Instructions for the task |
Search the listing for the word "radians" and copy every line where it turns up.

Material supplied |
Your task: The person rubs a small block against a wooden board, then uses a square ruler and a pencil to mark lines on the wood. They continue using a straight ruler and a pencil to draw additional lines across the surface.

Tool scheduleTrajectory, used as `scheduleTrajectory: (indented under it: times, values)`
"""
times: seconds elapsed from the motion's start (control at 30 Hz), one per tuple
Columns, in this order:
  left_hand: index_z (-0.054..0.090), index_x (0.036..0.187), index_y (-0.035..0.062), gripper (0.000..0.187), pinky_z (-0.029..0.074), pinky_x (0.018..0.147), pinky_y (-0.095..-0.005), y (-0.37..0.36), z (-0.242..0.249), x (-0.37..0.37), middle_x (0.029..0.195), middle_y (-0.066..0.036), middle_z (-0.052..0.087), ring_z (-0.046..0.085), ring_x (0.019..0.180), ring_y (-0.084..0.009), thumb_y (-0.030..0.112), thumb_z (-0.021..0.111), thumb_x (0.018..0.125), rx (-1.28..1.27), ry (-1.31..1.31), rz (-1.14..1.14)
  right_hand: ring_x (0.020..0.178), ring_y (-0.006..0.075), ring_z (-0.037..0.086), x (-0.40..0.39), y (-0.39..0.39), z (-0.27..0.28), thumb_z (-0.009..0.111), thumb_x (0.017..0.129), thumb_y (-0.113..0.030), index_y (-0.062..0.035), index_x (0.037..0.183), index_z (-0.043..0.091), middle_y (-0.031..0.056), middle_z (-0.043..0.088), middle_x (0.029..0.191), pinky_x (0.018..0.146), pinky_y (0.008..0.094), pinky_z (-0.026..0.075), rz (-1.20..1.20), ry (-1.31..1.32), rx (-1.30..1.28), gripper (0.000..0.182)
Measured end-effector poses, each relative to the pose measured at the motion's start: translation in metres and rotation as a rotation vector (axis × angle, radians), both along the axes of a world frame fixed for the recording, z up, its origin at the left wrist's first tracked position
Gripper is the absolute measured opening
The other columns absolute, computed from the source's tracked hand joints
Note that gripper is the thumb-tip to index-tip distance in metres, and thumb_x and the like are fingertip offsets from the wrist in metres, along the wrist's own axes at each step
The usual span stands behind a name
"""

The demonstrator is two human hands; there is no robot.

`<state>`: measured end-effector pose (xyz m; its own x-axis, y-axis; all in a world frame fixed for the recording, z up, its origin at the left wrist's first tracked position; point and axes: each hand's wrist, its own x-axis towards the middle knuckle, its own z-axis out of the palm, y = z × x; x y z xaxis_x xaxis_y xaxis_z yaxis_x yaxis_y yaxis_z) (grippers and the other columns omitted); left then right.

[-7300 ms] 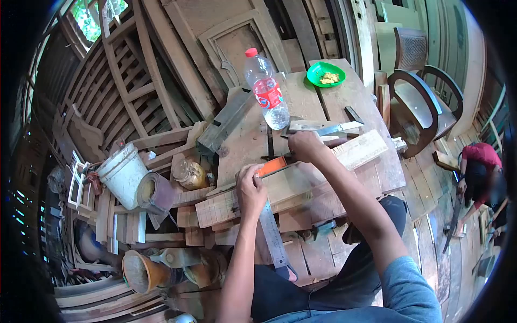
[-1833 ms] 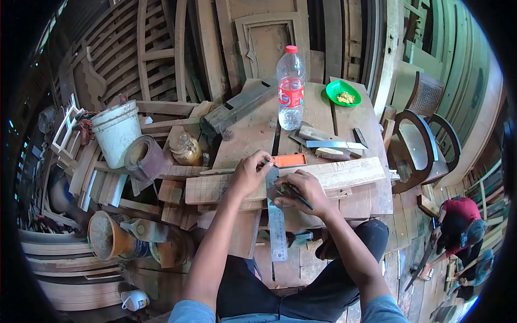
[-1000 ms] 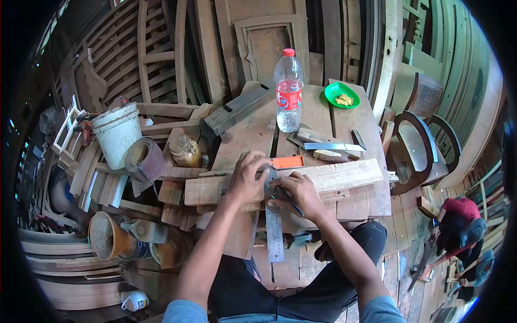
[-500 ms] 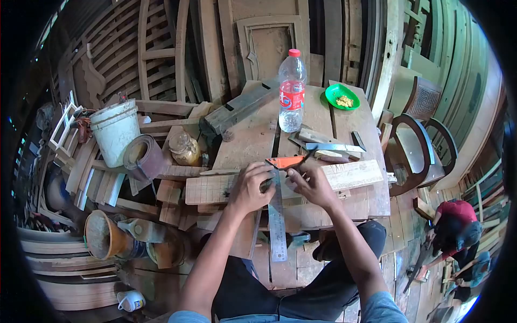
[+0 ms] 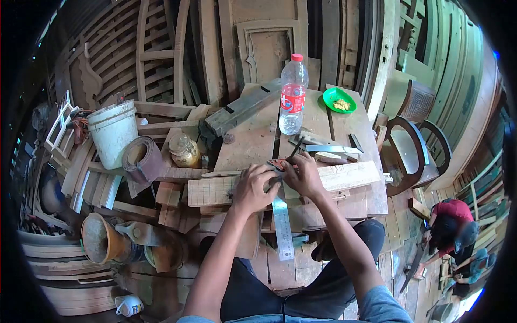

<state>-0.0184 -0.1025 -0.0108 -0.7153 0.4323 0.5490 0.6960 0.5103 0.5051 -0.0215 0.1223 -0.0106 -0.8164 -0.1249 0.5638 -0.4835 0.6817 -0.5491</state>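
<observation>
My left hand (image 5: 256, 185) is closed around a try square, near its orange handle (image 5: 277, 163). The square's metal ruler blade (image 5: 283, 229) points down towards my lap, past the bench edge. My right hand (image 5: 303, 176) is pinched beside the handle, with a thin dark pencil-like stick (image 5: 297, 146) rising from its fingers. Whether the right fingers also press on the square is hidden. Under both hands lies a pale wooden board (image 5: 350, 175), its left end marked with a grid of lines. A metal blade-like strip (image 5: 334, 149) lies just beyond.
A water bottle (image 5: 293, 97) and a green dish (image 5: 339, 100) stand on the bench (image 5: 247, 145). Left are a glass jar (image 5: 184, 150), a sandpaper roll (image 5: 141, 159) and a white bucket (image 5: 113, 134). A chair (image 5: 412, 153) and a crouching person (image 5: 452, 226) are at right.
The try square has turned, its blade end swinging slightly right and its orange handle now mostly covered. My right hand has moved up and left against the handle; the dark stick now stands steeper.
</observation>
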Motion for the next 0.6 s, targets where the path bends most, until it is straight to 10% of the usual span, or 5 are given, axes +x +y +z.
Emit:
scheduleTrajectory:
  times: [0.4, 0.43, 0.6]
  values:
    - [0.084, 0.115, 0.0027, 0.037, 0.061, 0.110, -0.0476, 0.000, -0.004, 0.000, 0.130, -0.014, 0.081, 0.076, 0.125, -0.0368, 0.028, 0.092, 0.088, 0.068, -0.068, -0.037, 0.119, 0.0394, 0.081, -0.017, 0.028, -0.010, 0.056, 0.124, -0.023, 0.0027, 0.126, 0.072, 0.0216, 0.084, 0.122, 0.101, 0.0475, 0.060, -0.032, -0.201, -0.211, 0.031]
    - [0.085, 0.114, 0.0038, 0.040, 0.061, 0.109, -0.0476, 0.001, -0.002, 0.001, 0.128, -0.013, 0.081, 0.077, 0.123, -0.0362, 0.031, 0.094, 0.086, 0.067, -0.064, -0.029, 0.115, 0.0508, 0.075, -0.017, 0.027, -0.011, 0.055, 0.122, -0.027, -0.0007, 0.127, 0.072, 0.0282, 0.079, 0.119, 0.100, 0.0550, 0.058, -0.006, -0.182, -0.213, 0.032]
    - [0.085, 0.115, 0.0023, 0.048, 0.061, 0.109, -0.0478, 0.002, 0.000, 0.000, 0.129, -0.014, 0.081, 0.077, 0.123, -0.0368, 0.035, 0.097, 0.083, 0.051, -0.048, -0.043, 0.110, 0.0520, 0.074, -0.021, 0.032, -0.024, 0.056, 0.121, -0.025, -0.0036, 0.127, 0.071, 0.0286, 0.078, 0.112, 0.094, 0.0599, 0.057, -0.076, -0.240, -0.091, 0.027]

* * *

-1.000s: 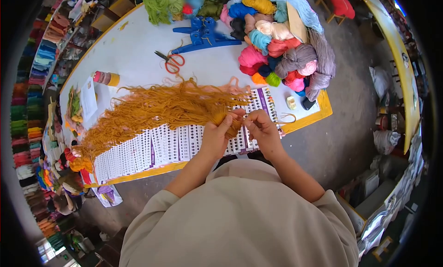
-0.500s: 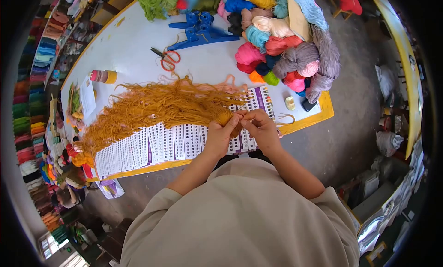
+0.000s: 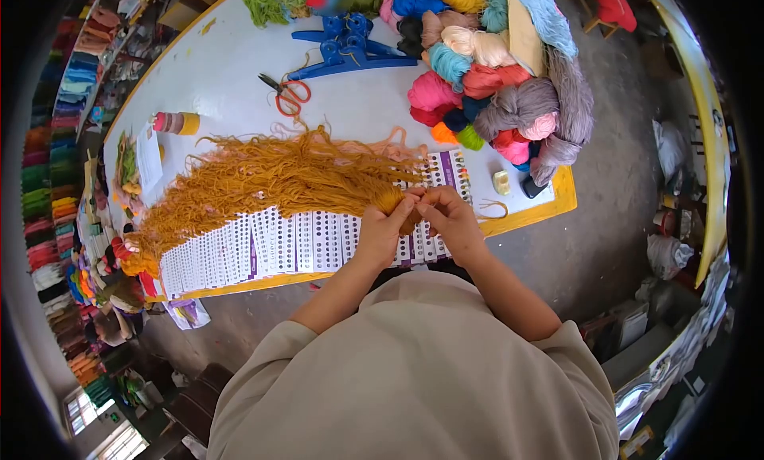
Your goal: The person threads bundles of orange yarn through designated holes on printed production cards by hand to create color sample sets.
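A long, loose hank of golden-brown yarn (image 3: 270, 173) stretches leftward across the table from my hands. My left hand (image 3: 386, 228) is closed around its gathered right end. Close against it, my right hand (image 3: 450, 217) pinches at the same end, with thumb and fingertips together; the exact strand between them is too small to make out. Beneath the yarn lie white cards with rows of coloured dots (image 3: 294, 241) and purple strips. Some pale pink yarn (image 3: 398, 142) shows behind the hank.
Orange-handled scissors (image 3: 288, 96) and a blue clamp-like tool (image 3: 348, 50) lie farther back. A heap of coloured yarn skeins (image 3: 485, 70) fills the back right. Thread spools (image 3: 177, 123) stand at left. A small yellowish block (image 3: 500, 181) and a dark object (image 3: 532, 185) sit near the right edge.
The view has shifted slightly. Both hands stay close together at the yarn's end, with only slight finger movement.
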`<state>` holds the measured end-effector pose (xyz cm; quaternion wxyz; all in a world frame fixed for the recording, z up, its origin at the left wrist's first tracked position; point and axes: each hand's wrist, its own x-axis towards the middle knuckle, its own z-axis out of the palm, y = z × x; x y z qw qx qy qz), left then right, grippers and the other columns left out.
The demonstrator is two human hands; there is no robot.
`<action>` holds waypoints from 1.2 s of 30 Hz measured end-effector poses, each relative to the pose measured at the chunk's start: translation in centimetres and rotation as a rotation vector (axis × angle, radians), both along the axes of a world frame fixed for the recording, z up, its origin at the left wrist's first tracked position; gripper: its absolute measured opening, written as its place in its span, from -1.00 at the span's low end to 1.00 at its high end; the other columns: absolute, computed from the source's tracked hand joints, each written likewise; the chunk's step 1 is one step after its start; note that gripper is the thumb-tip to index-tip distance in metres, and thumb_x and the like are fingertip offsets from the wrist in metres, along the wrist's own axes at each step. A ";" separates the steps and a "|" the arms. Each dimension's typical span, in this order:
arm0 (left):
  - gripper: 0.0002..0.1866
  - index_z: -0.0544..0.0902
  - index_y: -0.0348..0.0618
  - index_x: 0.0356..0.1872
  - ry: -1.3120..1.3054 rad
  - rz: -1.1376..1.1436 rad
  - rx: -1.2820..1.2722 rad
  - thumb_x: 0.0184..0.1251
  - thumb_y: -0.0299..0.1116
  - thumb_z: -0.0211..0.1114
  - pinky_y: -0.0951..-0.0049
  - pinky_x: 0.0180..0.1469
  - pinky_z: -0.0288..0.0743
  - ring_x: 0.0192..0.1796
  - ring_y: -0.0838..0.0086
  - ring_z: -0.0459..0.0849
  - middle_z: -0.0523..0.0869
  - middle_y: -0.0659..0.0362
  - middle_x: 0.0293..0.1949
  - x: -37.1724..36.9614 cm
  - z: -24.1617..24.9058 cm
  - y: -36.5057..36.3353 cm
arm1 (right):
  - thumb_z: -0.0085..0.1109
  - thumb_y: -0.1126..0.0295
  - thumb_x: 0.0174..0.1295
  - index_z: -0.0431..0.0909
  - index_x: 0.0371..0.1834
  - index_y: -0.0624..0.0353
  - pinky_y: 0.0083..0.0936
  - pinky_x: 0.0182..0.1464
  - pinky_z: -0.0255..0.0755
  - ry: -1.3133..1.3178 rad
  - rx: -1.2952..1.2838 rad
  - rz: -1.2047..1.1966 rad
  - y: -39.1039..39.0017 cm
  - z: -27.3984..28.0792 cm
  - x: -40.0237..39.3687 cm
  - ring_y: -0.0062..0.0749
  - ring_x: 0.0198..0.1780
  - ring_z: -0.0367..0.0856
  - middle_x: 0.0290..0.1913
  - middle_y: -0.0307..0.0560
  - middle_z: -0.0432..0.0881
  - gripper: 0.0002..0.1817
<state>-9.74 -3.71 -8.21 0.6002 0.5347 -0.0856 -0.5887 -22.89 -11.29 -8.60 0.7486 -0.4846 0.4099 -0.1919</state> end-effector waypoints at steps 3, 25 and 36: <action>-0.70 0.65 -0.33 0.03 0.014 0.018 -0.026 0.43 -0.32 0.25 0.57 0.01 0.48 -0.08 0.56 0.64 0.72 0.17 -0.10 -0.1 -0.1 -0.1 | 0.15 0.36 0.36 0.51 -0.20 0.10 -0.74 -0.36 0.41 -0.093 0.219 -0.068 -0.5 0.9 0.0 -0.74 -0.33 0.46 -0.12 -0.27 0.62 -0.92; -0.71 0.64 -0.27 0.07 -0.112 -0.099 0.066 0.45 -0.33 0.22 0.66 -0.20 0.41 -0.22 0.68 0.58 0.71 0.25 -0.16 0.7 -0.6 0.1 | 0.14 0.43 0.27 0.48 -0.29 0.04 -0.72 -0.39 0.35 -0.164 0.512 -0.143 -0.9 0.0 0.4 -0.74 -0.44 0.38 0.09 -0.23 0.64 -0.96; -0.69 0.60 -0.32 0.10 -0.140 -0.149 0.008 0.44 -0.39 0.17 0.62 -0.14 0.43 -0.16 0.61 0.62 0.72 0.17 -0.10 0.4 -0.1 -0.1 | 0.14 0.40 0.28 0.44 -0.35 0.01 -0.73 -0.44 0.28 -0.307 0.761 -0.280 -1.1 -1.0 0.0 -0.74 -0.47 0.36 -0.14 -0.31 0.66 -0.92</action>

Answer to this problem |
Measured end-effector poses, each relative to the pose measured at the motion's start: translation in metres and rotation as a rotation vector (axis × angle, radians), both along the axes of a world frame fixed for the recording, z up, its origin at the left wrist's first tracked position
`<action>` holds waypoints from 1.2 s of 30 Hz measured end-effector poses, each relative to the pose measured at the chunk's start: translation in centimetres and rotation as a rotation vector (axis × angle, radians), both along the axes of a world frame fixed for the recording, z up, its origin at the left wrist's first tracked position; gripper: its absolute measured opening, written as its place in its span, from -1.00 at the span's low end to 1.00 at its high end; the other columns: absolute, computed from the source's tracked hand joints, each written likewise; the chunk's step 1 is one step after its start; note that gripper is the thumb-tip to index-tip distance in metres, and thumb_x and the like are fingertip offsets from the wrist in metres, along the wrist's own axes at each step. A ";" separates the steps and a "|" the arms. Each dimension's typical span, in this order:

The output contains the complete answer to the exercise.